Jewry, and Eschatology

As Dom Gueranger explains, the instinct of the Latin Church, in these last glorious Sundays before Advent, was to think about the Salvation of the Jews in the End Time (vide Romans 11:25sqq.). He draws our attention to the Introit (from Jeremiah 29) which we keep repeating in November:
Thus saith the Lord: I think thoughts of peace and not of affliction; ye shall call upon me, and I will hearken unto you: and will bring again your captivity from all places. Psalmus 85 Lord, thou art become gracious unto thy land: thou hast turned away the captivity of Jacob.

And those of you with Anglican Previous could blow the dust off your Prayer Books and read the passage from Jeremiah 28 which BCP provides for the 'Epistle' on Stir up Sunday. Like the accompanying Gospel, it is a passage which, in the Middle Ages, different parts of the Latin Church used on different Sundays, but always just before or just at the start of Advent. It goes back to our earliest lectionaries, the Comes of Wuerzburg and the Comes of Murbach, and is common to the Medieval rites of Sarum, York, and Hereford. (This venerable and ancient Proper does not feature in the Dominican and Carmelite rites: others more learned than I am may know whether it now survives anywhere in the Catholic Church.)

And then  ... how are we to understand the majestic words in the Gospel which follows: Gather up the fragments that remain, that nothing be lost.

I gave you the exegesis of Abbot Rupert a previous year. I'll reprint it tomorrow. And I will include parts of the original thread to that blogpost, which included some exceedingly powerful points.
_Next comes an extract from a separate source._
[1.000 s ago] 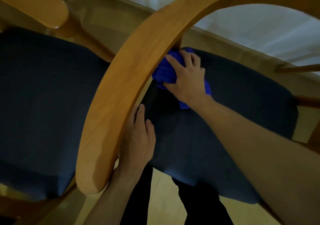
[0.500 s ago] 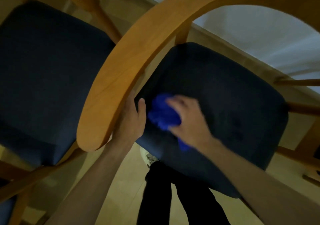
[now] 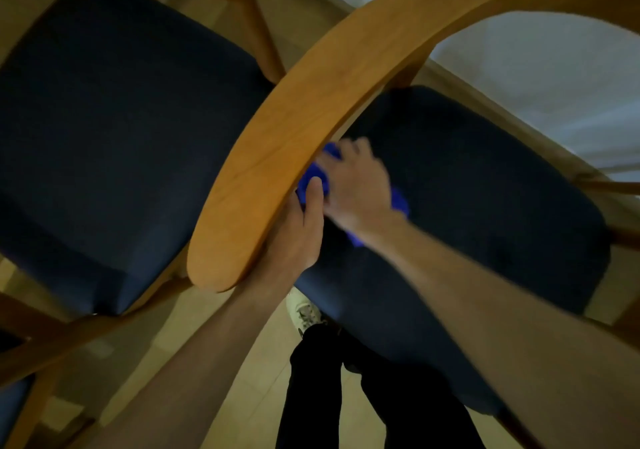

How on earth will the Incoming of Jewry, their eschatological acceptance by Faith of their Messiah and their Entry with him into His kingdom, take place? Will all Jews be saved? But S Paul has just talked about "the Fullness of the Gentiles". Are we to believe that all the Gentiles will be saved? I put these questions, not because I propose to offer answers, but because they will occur to intelligent readers. I am not going to offer answers because, throughout the Church's history, no good has ever come out of eschatological speculations. But good does come out of our humble acceptance of the Promises in Holy Scripture that the One who has promised is faithful to His Promises.

As we think about the Jews, there are two pernicious and totally erroneous dead ends. One is to say that they do not need Christ and are best remaining in their own religion, so we must never ever allow any hint that we have any idea of their conversion. The other is to say that they killed the Messiah, and lie under an everlasting condemnation. Each of these is equally anti-semitic and equally contrary to the immemorial teaching of Scripture. And to the teaching of the Liturgy.

Lex orandi legem statuat credendi.

3 comments:

  1. On your last paragraph, this is very much the view (with some nuances) of the Association of Hebrew Catholics as found in the writings of its founder (which I recommend). You can purchase his book, "Jewish Identity" at their website.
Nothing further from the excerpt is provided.